HRE-Rettung: Milliarden-Irrtum hinterlässt viele Fragen – Schäuble unter Druck

Bei der Rettung der insolventen Hypo Real Estate (HRE) ist es zum größten Bilanzirrtum der deutschen Geschichte gekommen. Um 55,5 Milliarden Euro verrechnete sich die staatliche “Bad Bank” FMS Wertmanagement zu Ungunsten des Steuerzahlers. Der Vorgang wirft einige Fragen auf: Wie konnte sich diese Berechnungspanne ereignen? Seit wann wusste Bundesfinanzminister Wolfgang Schäuble davon und welche Konsequenzen werden aus diesem Vorgang gezogen?

55,5 Milliarden: Über die Entstehung des Milliardenirrtums

Im Jahr 2008 geriet die HRE in wirtschaftlich gefährliches Fahrwasser. In der Folge gründete die Bundesregierung, die zuvor mit milliardenschweren Staatshilfen das Geldhaus vor dem Zusammenbruch retten musste, die FMS Wertmanagement, die als “Bad Bank” die “Giftpapiere” der HRE aufkaufen sollte, um sie so wirtschaftlich wieder auf sichere Füße zu stellen.

Offenbar verbuchte die “Bad Bank” allerdings Kursgewinne der fraglichen Papiere in den Jahren 2009 und 2010 als Verluste, woraus sich die milliardenschwere Fehlkalkulation ergab.

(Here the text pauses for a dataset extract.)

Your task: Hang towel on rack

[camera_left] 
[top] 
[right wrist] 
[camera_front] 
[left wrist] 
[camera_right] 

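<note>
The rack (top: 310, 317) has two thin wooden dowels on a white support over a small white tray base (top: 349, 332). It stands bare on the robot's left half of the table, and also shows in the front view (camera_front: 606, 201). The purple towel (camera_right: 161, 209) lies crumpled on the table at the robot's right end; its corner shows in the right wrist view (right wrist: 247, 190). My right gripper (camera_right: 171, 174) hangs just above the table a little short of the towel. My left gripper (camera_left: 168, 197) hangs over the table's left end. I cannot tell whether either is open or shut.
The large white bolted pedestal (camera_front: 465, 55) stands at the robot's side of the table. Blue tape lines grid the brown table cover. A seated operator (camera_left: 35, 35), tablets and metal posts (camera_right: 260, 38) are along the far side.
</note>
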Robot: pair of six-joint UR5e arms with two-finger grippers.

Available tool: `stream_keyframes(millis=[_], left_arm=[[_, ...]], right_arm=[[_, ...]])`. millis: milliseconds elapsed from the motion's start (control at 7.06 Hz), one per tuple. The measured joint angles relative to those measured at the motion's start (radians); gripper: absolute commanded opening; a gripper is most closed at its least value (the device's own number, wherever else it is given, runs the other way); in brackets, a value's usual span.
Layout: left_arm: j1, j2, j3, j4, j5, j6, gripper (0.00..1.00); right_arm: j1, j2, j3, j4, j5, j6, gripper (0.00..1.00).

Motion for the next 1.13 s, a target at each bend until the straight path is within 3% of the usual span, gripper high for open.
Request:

Fatal wurde das Problem dadurch, dass der Fehler auch der Wirtschaftsprüfungsgesellschaft PwC nicht auffiel, die erst zum verkürzten Jahresabschluss 2011 erstmals auf Unregelmäßigkeiten stieß.

Schäuble unter Druck – Union will aufklären

Bundesfinanzminister Wolfgang Schäuble gerät durch den Vorgang politisch unter Druck. Sein Haus hatte in den vergangen Tagen in verschiedenen öffentlichen Erklärungen angegeben, vermutlich sei der Bilanzirrtum wesentlich geringer als kolportiert, musste jedoch am heutigen Montag eingestehen, dass es schon seit Wochen über den Fehler informiert war. Schäuble bestellte am heutigen Montag mehrere Manager der HRE ein, um sich darüber informieren zu lassen, wie der Irrtum passieren konnte.

Die CDU kündigte an, sie wolle im Finanzausschuss den Vorgang untersuchen. Unterdessen warf die Opposition der Regierung einen unverantwortlichen Umgang mit den Steuergeldern vor und unterstellte, die Verantwortlichen hätten den Überblick über die Staatsfinanzen verloren. Positiv für den deutschen Staatshaushalt ist dagegen, dass sich die Staatsschuld aufgrund des Bilanzirrtums um 2,6 Prozent auf 81,1 Prozent des Bruttoinlandsprodukts reduziert hat.